Kewenangan Daerah pasca UU Otonomi Daerah
Ilustrasi otonomi daerah
Undang-Undang No. 22 Tahun 1999 tentang Pemerintahan Daerah dan Undang-Undang No. 25 Tahun 1999 tentang Perimbangan Keuangan antara Pemerintah Pusat dan Daerah, kemudian disusul dengan Peraturan Pemerintah No. 25 Tahun 2000 tentang Kewenangan Pemerintah dan Kewenangan Propinsi sebagai Daerah Otonom berpengaruh pada penyerahan sebagian wewenang dari pusat ke daerah. Undang-Undang ini lebih populer di masyarakat sebagai Undang-Undang Otonomi Daerah.
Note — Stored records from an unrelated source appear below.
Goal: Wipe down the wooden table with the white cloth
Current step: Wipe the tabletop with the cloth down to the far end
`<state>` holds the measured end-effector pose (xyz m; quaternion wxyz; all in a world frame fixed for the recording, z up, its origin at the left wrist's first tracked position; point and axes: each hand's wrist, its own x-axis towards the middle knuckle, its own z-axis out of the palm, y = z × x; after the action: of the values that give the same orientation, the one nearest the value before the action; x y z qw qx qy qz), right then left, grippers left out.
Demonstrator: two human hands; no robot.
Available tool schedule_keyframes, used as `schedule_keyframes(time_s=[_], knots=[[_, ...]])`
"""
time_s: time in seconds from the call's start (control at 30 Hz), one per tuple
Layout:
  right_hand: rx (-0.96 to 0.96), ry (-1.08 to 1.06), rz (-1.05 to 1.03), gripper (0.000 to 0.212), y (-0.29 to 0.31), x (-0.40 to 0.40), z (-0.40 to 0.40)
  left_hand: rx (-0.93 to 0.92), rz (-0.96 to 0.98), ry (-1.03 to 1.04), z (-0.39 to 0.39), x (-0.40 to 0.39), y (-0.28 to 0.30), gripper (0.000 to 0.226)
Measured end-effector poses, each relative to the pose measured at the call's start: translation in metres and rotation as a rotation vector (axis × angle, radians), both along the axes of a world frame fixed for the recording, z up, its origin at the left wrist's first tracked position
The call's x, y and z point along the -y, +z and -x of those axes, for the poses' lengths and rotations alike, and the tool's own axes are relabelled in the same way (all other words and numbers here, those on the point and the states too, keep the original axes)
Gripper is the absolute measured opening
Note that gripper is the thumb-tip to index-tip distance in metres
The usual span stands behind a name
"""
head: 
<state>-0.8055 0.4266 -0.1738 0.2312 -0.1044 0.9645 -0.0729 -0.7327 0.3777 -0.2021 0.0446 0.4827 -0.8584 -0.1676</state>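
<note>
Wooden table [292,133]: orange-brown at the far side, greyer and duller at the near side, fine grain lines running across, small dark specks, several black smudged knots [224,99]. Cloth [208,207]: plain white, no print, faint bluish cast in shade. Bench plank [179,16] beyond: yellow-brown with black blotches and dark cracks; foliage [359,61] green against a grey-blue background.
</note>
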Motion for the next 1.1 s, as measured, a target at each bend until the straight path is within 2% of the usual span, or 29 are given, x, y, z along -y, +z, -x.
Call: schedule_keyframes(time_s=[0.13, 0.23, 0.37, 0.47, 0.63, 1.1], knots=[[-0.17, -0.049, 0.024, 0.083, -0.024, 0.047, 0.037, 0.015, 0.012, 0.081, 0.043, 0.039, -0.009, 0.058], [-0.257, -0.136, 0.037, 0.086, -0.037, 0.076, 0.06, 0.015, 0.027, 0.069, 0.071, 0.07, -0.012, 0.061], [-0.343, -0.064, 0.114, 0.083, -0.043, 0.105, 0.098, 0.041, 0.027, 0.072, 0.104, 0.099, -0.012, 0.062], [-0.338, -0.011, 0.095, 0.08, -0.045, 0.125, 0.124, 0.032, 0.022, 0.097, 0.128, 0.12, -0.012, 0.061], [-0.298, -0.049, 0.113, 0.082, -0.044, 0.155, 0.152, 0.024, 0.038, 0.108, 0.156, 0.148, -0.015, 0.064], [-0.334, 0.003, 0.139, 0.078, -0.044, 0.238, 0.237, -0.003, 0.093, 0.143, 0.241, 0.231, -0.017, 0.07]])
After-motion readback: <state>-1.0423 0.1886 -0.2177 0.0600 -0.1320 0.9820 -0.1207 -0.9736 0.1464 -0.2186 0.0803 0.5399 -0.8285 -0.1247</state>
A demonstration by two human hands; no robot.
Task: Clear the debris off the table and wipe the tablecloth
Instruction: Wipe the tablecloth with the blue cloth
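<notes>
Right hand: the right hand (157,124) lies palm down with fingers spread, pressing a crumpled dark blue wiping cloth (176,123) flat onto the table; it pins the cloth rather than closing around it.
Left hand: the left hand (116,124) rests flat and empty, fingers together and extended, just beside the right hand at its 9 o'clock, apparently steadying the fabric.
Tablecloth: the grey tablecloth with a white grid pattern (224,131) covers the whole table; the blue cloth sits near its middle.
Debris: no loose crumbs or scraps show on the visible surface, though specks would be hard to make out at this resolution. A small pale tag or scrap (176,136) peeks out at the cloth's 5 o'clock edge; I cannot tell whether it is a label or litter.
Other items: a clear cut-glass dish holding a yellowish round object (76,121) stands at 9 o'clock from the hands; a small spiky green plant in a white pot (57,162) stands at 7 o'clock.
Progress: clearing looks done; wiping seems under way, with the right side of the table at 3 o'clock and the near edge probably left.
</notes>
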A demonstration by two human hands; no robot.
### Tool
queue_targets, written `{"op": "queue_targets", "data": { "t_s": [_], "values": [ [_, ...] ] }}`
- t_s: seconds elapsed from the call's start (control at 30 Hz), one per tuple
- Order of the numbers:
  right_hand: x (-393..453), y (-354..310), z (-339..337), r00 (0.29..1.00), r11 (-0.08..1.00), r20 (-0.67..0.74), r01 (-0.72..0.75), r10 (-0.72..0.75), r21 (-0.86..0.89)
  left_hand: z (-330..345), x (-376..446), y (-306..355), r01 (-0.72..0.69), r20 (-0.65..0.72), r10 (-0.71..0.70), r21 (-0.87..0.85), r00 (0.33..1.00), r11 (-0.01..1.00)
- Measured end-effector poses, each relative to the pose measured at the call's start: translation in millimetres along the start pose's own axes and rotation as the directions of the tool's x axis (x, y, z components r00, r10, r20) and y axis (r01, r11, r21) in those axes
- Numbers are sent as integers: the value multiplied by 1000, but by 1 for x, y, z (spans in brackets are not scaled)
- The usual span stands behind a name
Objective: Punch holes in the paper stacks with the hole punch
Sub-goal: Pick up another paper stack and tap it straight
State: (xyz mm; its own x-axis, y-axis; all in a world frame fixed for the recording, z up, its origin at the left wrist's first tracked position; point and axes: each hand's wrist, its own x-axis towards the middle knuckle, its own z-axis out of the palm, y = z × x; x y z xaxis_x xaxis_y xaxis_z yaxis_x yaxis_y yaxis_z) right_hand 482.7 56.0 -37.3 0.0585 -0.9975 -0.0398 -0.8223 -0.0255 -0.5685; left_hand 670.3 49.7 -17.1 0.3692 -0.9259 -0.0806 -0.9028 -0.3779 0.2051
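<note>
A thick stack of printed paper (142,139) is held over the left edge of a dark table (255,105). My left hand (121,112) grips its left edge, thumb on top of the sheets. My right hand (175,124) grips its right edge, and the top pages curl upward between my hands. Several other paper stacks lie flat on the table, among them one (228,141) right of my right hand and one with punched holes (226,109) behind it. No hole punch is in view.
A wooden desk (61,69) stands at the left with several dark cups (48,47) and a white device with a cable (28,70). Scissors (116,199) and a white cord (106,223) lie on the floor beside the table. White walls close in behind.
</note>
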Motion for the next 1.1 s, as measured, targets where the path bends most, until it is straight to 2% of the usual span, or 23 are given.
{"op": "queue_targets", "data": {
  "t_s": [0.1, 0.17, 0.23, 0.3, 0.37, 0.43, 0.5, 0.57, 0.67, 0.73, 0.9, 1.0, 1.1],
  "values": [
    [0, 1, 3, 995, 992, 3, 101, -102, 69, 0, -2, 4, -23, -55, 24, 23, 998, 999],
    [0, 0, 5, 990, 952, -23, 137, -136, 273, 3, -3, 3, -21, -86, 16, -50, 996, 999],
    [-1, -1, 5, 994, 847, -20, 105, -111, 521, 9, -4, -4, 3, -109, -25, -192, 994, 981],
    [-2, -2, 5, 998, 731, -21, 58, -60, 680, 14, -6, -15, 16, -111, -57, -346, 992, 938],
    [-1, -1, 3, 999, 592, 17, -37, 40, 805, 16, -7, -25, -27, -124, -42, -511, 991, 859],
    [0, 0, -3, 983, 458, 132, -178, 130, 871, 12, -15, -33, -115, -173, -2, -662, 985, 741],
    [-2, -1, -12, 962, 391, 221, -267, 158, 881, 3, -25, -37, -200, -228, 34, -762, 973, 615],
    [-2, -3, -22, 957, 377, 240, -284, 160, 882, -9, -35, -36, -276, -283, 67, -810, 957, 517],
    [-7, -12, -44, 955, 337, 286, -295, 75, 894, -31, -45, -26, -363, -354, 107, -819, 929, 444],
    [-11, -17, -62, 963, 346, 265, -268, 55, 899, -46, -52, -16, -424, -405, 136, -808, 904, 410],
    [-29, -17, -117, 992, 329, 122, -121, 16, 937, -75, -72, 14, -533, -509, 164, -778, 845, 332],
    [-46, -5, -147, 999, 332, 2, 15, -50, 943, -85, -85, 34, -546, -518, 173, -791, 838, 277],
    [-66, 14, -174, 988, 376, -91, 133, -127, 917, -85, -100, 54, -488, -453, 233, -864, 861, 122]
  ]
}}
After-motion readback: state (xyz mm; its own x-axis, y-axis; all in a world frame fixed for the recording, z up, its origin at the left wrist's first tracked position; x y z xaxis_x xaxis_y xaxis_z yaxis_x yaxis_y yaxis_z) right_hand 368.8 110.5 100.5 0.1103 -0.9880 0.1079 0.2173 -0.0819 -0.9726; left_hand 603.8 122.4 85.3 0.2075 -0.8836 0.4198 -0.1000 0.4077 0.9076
Undang-undang otnonomi daerah ini memberikan kewenangan pada daerah untuk mengatur dan mengurus kepentingan masyarakat setempat. Untuk melaksanakan ini semua daerah diberi kewenangan menggali potensi-potensi alam setempat, menggali sumber keuangan dan pendapatan asli daerah (PAD).
Pengertian Otonomi Daerah
Otonomi diartikan sebagai kewenangan/kemadirian, yaitu kemandirian dalam mengatur dan mengurus dirinya sendiri, dan merdeka/tidak tergantung. Kemandirian dalam program dan pendanaan merupakan tolok ukur utama kemadirian daerah. Pada gilirannya, kemandirian yang berlangsung secara terus menerus akan menjamin kelangsungan hidup dan perkembangan daerah (sustainabilitas). Istilah otonomi juga sama dengan istilah “swa”, misalnya swasembada, swadana, swakarya, dan swalayan.
Otonomi daerah yang diartikan sebagai kewenangan daerah untuk mengatur dan mengurus kepentingan masyarakat setempat menurut prakarsa sendiri berdasarkan aspirasi masyarakat sesuai dengan peraturan perundang-undangan sebenarnya sangat diharapkan dapat mensejahterakan rakyat setempat, meringankan beban hidup, memberi jaminan kelayakan hidup, terpenuhinya layanan kesehatan dan pemerataan pendidikan serta harapan-harapan menggembirakan lainnya.
Namun realitanya, terkadang tidak ada perbedaan antara sebelum maupun sesudah pelaksanaan otonomi daerah. Setelah pelaksanaan Otonomi Daerah, bahan-bahan kebutuhan sehari-hari dirasakan mahal, biaya pengobatan juga mahal demikian pula biaya pendidikan dirasa oleh masyarakat juga sangat tinggi. Hal ini dikarekan pelaksanaan otonomi daerah yang mengharuskan daerah lebih meningkatkan kemandiriannya belum berjalan secara optimal. Mandiri dalam mengelola wilayah, mandiri dalam penggalian pendapatan asli daerah, dan juga mandiri dalam pembiayaan kebutuhan/kepentingan wilayahnya.
Pembagian Kewenangan
Setelah disahkannya Undang-Undang Otonomi Daerah, kewenangan Pemerintah Daerah tentu berbeda dengan kewenangan Pemerintah Pusat. Perbedaan kewenangan itu antara lain sebagai berikut:
Kewenangan Pemerintah Pusat:
- Merumuskan kebijakan perencanaan nasional
- Mengendalikan dan mengawasi pembangunan nasional
- Mengalokasikan dan mendistribusikan sumber daya strategis yang meliputi pendanaan, SDM, dan teknologi
- Hal yang diatur pemerintah pusat meliputi politik luar negeri, Hankam, peradilan dan moneter.
Kewenangan Pemerintah Daerah Otonom (Propinsi)
- mengatur dan mengurus kewenangan lintas kabupaten/kota
- menyelenggarakan kewenangan pemerintah pusat yang dilimpahkan dalam rangka dekosentrasi
Kewenangan Pemerintah Daerah Otonom (Kota/Kabupaten)
- Mengurus rumah tangga daerah
- Merencanakan dan melaksanakan pembangunan daerah
- Memberikan pelayanan kepada masyarakat
- Mengembangkan sumber daya daerah
- Menumbuhkan dan memperkuat kemampuan ekonomi daerah.